Schematic illustration demonstrating the effect of rapid progradation during the earliest Quaternary on the distribution of depth-dependent benthic foraminifera species Cibicides grossus. (a) 2.58 Ma; C. grossus was not deposited in either well A15-03 or in Josephine-1. (b) 2.35 Ma; deposition of species closely related to C. grossus occurs in A15-03, indicating preferential depths for the species. (c) 1.94 Ma; progradation has extended significantly and deposition of C. grossus now occurs at Josephine-1 whereas A15-03 is close to or completely subaerial owing to infill of the basin.

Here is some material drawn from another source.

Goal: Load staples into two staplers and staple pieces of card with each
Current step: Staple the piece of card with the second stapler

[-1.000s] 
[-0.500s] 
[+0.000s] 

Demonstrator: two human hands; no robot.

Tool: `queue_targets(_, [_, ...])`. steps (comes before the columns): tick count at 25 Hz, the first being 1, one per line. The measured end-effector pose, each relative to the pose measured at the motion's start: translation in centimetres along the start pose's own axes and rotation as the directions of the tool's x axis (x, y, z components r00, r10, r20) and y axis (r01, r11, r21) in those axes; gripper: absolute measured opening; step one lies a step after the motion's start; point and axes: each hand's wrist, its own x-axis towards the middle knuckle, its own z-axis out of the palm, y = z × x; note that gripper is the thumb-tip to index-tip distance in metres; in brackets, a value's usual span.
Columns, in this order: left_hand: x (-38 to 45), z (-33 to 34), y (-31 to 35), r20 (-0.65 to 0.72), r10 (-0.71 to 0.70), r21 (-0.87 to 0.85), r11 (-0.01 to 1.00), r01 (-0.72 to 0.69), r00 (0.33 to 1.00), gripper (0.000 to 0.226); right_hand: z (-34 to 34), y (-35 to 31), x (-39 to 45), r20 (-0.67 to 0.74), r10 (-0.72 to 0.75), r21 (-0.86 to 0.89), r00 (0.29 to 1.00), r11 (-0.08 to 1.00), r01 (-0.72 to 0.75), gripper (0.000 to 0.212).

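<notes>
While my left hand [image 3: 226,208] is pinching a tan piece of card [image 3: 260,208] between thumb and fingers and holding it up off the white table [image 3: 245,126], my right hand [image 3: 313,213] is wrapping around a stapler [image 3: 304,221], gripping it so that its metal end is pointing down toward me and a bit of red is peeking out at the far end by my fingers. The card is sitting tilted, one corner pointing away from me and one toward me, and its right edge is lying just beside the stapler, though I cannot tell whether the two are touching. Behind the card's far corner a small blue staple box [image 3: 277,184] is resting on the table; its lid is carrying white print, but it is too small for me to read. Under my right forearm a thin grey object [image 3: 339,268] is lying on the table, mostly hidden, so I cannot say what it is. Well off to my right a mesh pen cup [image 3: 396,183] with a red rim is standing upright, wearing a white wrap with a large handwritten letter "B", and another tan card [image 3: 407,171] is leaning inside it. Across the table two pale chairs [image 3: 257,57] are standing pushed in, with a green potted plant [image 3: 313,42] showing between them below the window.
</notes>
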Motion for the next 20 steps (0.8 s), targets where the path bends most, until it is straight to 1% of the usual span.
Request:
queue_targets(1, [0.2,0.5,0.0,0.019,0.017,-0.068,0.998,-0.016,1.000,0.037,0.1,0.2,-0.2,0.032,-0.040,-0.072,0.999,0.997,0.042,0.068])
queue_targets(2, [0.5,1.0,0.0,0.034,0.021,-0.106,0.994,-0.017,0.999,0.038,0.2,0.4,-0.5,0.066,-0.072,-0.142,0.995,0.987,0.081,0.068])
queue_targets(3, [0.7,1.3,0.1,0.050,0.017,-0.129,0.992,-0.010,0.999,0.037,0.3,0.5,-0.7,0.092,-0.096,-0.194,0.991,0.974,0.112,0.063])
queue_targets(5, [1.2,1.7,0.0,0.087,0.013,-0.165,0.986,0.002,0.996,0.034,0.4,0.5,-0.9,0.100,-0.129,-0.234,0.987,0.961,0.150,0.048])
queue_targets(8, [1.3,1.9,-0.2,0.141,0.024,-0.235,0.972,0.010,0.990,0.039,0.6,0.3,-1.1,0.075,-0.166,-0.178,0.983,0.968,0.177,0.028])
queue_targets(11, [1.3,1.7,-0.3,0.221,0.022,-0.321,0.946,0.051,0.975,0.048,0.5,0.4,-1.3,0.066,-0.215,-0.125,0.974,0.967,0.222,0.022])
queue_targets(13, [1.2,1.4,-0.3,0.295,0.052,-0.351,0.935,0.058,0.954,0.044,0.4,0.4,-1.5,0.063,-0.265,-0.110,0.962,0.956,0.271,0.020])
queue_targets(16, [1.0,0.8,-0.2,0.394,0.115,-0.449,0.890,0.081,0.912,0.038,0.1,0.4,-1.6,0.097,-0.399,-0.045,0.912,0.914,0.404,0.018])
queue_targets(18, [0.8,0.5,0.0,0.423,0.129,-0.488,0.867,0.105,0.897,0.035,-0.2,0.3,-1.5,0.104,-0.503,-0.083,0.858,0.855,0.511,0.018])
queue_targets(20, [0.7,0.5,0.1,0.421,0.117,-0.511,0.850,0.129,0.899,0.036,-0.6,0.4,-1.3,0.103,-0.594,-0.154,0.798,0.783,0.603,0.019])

It is likely that the difference between the C. grossus dates is due to the significant differences in water depth at the onset of the Quaternary across the basin. There is a north–south trend to the age of the first occurrence of C. grossus, which follows the progradation of the clinoforms and thus the progression of local water depths (Fig. 4). Thus, C. grossus is not considered to be a good marker for the basal Quaternary (King 2016). As the M. pseudotepida event is well preserved to the Josephine-1 borehole and correlated across the entire southern North Sea to the basal Quaternary, unlike C. grossus, this event was used to map the basal Quaternary across the rest of the basin for the first time (Figs 2 and 5).

Fig. 5.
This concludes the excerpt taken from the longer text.